Malaysia will build feed mills to support and develop the livestock industry as part of efforts to increase beef supply for local consumption.
Agriculture and Agro-based Industry Minister, Noh Omar, said Marditech, a wholly-owned subsidiary of Mardi, and Sime Darby (KLSE:4197), will be asked to venture into the field to overcome shortage of the meat in the country as well as to overcome the problem of high price now.
Institute of Agricultural Research and Development Malaysia (Malaysian Agriculture Research and Development Institute) (MARDI) was established with the objective of developing and to improve appropriate new technology and related industries in agriculture in Malaysia.

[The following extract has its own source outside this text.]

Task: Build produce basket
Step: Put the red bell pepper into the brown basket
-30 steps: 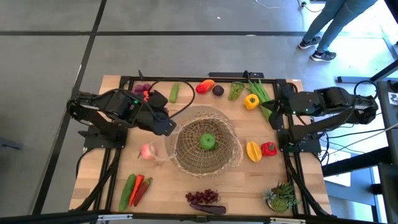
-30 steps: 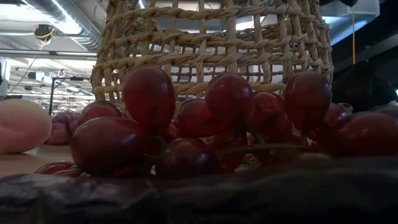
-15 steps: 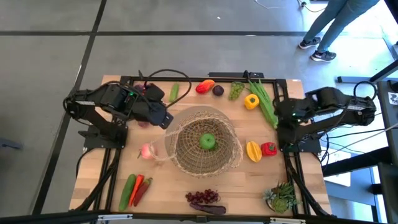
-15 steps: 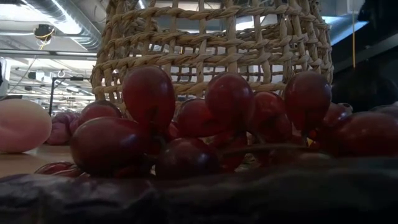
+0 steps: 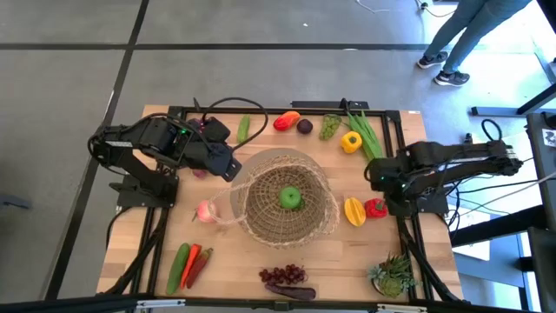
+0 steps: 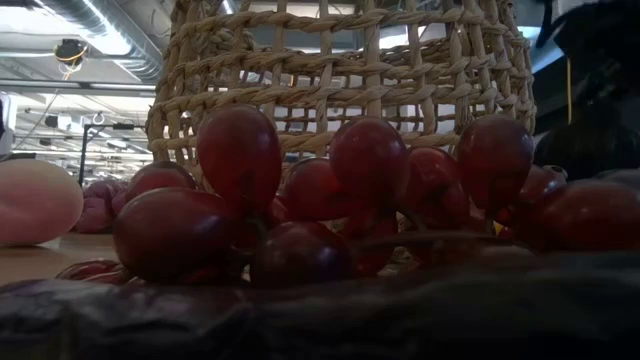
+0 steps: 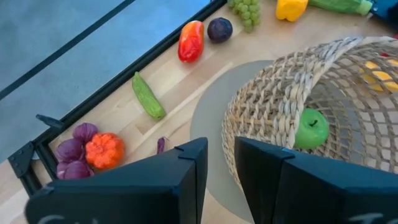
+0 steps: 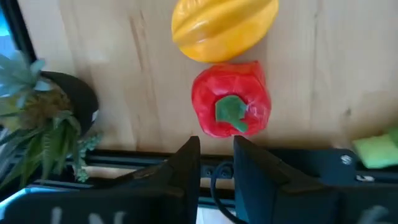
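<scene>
One basket [image 5: 289, 205], one green apple [image 5: 290, 197], two arms.

The wooden desk [image 5: 130, 252] is being occupied at its centre by the woven basket [image 5: 287, 222]. At twelve o'clock a cucumber [image 5: 244, 129], a red-orange pepper [image 5: 286, 121], a dark plum [image 5: 305, 126], green grapes [image 5: 329, 127], a yellow pepper [image 5: 351, 142] and leafy green stalks [image 5: 368, 139] are being carried. At three o'clock a yellow fruit [image 5: 354, 210] and a red pepper [image 5: 375, 208] are lying side by side. Purple grapes [image 5: 284, 275] are sitting at six o'clock, a potted plant [image 5: 395, 276] at five, chillies [image 5: 195, 263] at seven, a pink peach [image 5: 205, 211] at nine.
</scene>
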Controlling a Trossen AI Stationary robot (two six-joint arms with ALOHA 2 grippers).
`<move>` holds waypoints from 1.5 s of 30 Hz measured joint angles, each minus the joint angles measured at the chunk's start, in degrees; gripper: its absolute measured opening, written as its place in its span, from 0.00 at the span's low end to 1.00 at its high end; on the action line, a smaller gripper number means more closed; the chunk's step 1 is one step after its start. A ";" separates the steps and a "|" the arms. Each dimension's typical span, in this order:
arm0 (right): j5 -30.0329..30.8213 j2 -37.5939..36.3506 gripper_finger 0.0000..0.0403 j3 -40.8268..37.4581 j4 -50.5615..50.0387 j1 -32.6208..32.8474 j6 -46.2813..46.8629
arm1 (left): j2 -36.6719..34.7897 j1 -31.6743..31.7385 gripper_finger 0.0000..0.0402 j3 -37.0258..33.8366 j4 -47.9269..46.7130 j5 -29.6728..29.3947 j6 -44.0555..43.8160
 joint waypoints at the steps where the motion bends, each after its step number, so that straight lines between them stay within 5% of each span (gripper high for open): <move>1: -0.35 0.00 0.22 -1.13 1.23 0.00 0.83 | 0.00 0.00 0.17 0.00 0.01 0.04 0.00; 22: 1.11 0.72 0.22 -7.63 5.92 0.00 0.74 | 0.04 0.00 0.17 0.00 0.02 0.13 0.00; 45: 1.17 16.14 0.22 -7.63 5.96 0.02 -6.66 | 0.04 0.00 0.17 0.00 0.02 0.13 0.48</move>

"The government will offer an area in the Kluang, a town in southern Johor-state in Peninsular Malaysia, modern agriculture project for the mill and at the same time encourage farmers in the country to grow crops for the feed like corn and tapioca using the contractual farming concept," he told Malaysian journalists here Monday.
Noh, who is heading a delegation of senior government officials and officials of government-linked companies, is here to visit the Bekri feedlot cattle centre, P.T. Sentosa Agrindo, as well as the livestock feed producing centre at the Japfa Commfeed and Fodder Cultivation Area here today.

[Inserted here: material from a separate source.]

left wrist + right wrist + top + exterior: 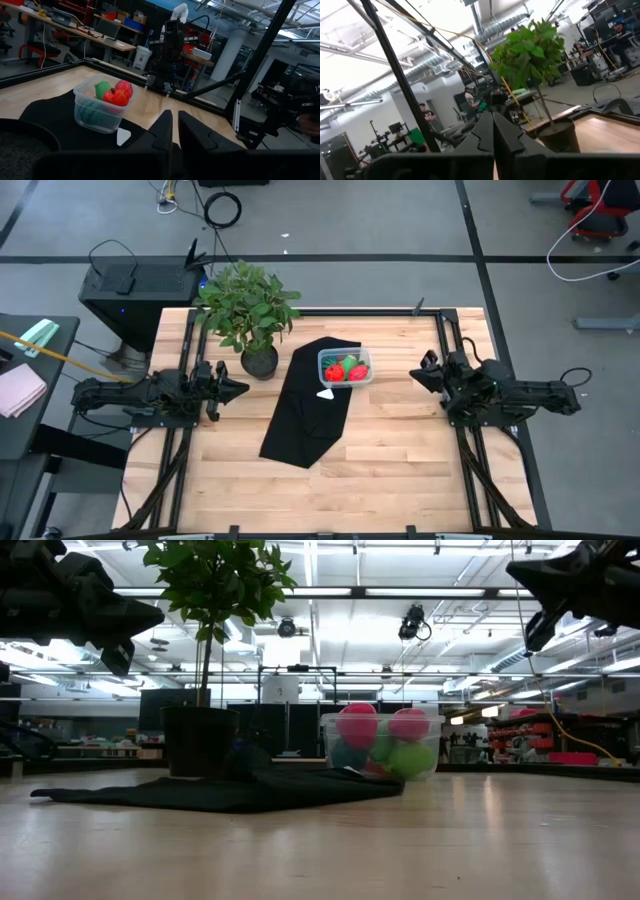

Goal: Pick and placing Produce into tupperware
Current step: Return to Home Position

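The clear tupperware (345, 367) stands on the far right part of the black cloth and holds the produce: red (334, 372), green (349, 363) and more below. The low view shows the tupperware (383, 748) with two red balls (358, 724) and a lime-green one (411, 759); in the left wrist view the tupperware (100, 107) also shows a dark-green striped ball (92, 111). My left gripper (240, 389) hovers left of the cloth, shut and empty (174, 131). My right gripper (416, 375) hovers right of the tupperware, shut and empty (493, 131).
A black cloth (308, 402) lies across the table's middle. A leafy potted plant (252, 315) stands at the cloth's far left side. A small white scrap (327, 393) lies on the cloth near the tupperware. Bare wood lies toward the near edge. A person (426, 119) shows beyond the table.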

The delegation includes his ministry's secretary-general, Mohd Mokhtar Ismail, and the director-general of the Malaysian Veterinary Services Department, Abdul Aziz Jamaluddin.
Noh said in efforts to further develop the livestock industry, especially cattle, he had asked the Veterinary Services Department to draft a new policy for cattle rearing in the country.
The policy must have two components namely purchase of cattle to be fattened in the country and purchase of cattle for reproduction.
"Supply of beef locally is still insufficient and we have to import the meat from several countries and the amount has to be increased each festive season," he said.
The minister said the cattle rearing industry, especially using the feedlot concept, had high potential for growth and the feedlots would benefit farmers who grow crops for the industry using the contractual farming concept or satellite farming.
Meanwhile, Abdul Aziz said the farmers in Malaysia would be encouraged to grow fodder grass like 'napier' or corn to support the industry under the green earth project.
He said under the green earth project farmers involved in planting fodder crops will be assisted with seed supply, fertilisers and marketing by the government.
Private sector companies that become millers would ensure purchase of the fodder, he said.
The P.T. Santosa Agrindo feedlot centre, or known by its short name Santori, which was visited by the Malaysian delegation is a modern facility using the bio-security method.
The 72ha centre can accomodate 20,000 cows and is the centre to introduce cattle from Australia for the Indonesian market.
For example, a Brahman Cross breed cow from Australia that comes aged between one and one-and-a-half years and weighing 350kg can be fattened at the feedlots to be between 400-500kg in 100 days.
The Wagyu Cross breed cow brought to the centre with a weight of 250kg can weigh 500kg between 300-600 days.
The Wagyu Cross at the feedlot can be bred with the Australian Angus and it has better quality meat which can be sold at a higher price.
Santori is managed in an integrated manner, where food supply for the cattle is processed in its godown in the same compound with corn and tapioca grown in the same area, besides buying more from local farmers under the contractual farming concept.
The cow dung, washed away from the cement floors of the cow pens each day, is drained to a holding area closed with special plastic covers and can produce biogas for power generation.
The biogas project at Santori which began in 1997 is in its last stages of experimentation and is expected to be commercialised next year.
The gas produced at the biogas centre has the capacity to generate 1 megawatt of energy.